_Work order_
Copy out the listing that follows in its entirety, keeping it exactly the same.

═════ Provided data

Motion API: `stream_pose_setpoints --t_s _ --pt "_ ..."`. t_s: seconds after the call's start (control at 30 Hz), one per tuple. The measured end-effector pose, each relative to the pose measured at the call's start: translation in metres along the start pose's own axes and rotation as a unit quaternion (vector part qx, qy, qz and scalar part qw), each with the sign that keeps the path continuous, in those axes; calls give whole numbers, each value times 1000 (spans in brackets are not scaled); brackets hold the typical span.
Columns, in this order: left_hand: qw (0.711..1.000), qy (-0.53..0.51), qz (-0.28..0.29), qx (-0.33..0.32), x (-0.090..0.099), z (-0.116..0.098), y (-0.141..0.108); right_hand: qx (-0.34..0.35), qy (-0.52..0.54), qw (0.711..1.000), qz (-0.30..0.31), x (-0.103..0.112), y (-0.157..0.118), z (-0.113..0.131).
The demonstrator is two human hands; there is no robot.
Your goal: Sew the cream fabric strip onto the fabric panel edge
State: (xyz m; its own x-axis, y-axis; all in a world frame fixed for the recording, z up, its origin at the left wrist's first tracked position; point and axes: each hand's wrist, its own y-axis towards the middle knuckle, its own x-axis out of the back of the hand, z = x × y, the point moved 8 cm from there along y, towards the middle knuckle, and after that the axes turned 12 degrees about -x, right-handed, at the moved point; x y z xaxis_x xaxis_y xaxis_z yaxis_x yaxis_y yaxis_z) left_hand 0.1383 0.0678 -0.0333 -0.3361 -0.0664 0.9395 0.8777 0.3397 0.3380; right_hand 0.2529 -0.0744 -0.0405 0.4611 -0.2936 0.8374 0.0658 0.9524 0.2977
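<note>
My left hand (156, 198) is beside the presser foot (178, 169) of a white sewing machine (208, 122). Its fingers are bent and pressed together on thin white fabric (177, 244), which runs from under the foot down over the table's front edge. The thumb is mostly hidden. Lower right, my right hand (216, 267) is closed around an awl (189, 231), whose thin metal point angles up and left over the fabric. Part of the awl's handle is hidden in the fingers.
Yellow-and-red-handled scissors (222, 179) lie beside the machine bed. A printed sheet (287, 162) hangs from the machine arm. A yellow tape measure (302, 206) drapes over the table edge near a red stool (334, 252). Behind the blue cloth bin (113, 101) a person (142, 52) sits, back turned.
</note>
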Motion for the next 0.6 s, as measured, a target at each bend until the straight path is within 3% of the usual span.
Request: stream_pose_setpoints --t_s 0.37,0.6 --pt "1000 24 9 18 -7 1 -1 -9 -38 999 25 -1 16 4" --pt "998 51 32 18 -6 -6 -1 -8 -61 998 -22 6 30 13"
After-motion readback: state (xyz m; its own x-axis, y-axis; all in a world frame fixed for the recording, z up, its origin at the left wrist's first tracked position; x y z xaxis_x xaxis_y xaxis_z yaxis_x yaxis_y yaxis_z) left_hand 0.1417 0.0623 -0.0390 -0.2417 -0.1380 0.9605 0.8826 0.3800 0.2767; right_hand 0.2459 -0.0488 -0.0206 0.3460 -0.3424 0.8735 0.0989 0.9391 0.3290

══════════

_Problem solution_
Motion API: `stream_pose_setpoints --t_s _ --pt "_ ..."`. t_s: seconds after the call's start (control at 30 Hz), one per tuple. The measured end-effector pose, each relative to the pose measured at the call's start: translation in metres along the start pose's own axes and rotation as a unit quaternion (vector part qx, qy, qz and scalar part qw), each with the sign that keeps the path continuous, in those axes; calls give whole numbers, each value times 1000 (spans in brackets are not scaled); brackets hold the typical span.
Columns, in this order: left_hand: qw (0.711..1.000), qy (-0.53..0.51), qz (-0.28..0.29), qx (-0.33..0.32), x (-0.090..0.099), z (-0.116..0.098), y (-0.141..0.108); right_hand: qx (-0.34..0.35), qy (-0.52..0.54), qw (0.711..1.000), qz (-0.30..0.31), x (-0.103..0.112), y (-0.157..0.118), z (-0.113..0.131).
The demonstrator is two human hands; there is no robot.
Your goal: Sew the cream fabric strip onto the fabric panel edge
State: (xyz m; its own x-axis, y-axis; all in a world frame fixed for the recording, z up, its origin at the left wrist's first tracked position; point and axes: each hand's wrist, its own y-axis towards the middle knuckle, its own x-axis out of the back of the hand, z = x × y, the point moved 8 cm from there along y, towards the middle knuckle, and after that the axes turned 12 degrees about -x, right-handed, at the moved point; x y z xaxis_x xaxis_y xaxis_z yaxis_x yaxis_y yaxis_z) left_hand 0.1383 0.0678 -0.0333 -0.3361 -0.0664 0.9395 0.8777 0.3397 0.3380; right_hand 0.2529 -0.0744 -0.0405 0.4611 -0.2936 0.8374 0.0658 0.9524 0.2977
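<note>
My left hand (156, 198) is beside the presser foot (178, 169) of a white sewing machine (208, 122). Its fingers are bent and pressed together on thin white fabric (177, 244), which runs from under the foot down over the table's front edge. The thumb is mostly hidden. Lower right, my right hand (216, 267) is closed around an awl (189, 231), whose thin metal point angles up and left over the fabric. Part of the awl's handle is hidden in the fingers.
Yellow-and-red-handled scissors (222, 179) lie beside the machine bed. A printed sheet (287, 162) hangs from the machine arm. A yellow tape measure (302, 206) drapes over the table edge near a red stool (334, 252). Behind the blue cloth bin (113, 101) a person (142, 52) sits, back turned.
</note>
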Motion for the next 0.6 s, as measured, a target at each bend until the straight path is within 3% of the usual span.
Request: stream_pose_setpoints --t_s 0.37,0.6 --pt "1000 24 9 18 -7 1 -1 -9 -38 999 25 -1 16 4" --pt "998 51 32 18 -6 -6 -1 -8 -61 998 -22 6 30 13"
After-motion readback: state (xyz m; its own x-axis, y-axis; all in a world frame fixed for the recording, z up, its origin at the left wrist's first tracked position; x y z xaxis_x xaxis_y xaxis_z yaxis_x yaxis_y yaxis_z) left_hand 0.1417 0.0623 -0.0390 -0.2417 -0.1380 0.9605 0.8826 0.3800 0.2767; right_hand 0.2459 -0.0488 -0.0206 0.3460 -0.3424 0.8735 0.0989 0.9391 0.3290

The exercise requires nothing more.